Every week at Folksy we receive press requests from journalists and editors, but the products don’t always make it into the magazines. So what is it they are looking for, and how can you get your product shots magazine-worthy? We asked Amanda Robinson, editor of Handmade Weddings magazine, to tell us what she needs from a product shot…
How to get your product shots featured in magazine
Your images are your shop window so you need to make sure they show off your creations to the best of their ability. Not everyone can afford professional photography or has the expertise, but there are a few simple steps you can take to make your images the ones editors will pick for their features…
If a magazine asks you for a ‘cut out’ that means they want a photograph of the product against a pure white background, so it can be placed easily on to a white page. Normally this means digitally cutting out the product from the original photo background.
Flatshot images – product shots photographed on a white background and directly overhead – are a simple and practical option. The white will reflect light back on to your product, making it is easier for the art editor to cut out around the outline. And check for shadows!
Don’t worry about sending editors lifestyle shots of your products unless you are confident about what you are doing, or you have professional product shots, or the editor asks for them. A badly styled, cluttered shot where you have to play ‘find the product’ is not the best advert for your product.
Keep it simple!
You want your product to give the ‘wow’ factor for the reader/viewer/potential purchaser. So you want to send the clearest, most direct message possible, with the biggest immediate impact.

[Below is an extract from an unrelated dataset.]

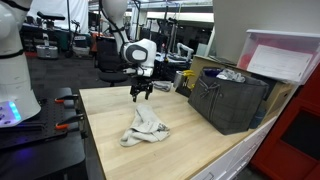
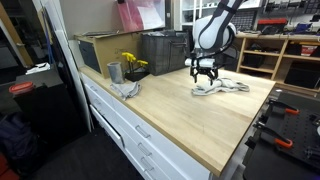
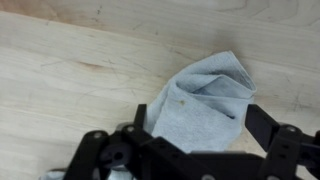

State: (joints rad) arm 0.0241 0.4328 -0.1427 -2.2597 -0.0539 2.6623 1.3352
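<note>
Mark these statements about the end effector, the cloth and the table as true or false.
1. The end effector hangs open above the cloth. True.
2. The cloth is folded into a neat flat square. False: it lies crumpled in a heap.
3. A dark crate stands on the wooden table. True.
4. The cloth lies inside the crate. False: it lies on the bare table top, apart from the crate.

A robotics lab or workshop: a wooden tabletop (image 1: 105, 110) on white drawers (image 2: 125, 125), office chairs (image 1: 108, 52) and another white robot (image 1: 12, 60) far behind, and wooden shelves (image 2: 285, 50) of gear at right.
</note>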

Have a choice of shots ready
Shoot items both singly and as a group, and from different angles. The more picture choices you can send through to an editor, the better.
Shoot in daylight
Natural light is always best. Artificial light can make your products look yellow.
Your images have to be high resolution – 300dpi (dots per inch) – to be able to be reproduced in print. Low resolution works for website use, but even if an image looks clear on a webpage, that doesn’t mean it is necessarily suitable for print. Set your camera to best or top quality shots every time and save the images as the highest possible resolution.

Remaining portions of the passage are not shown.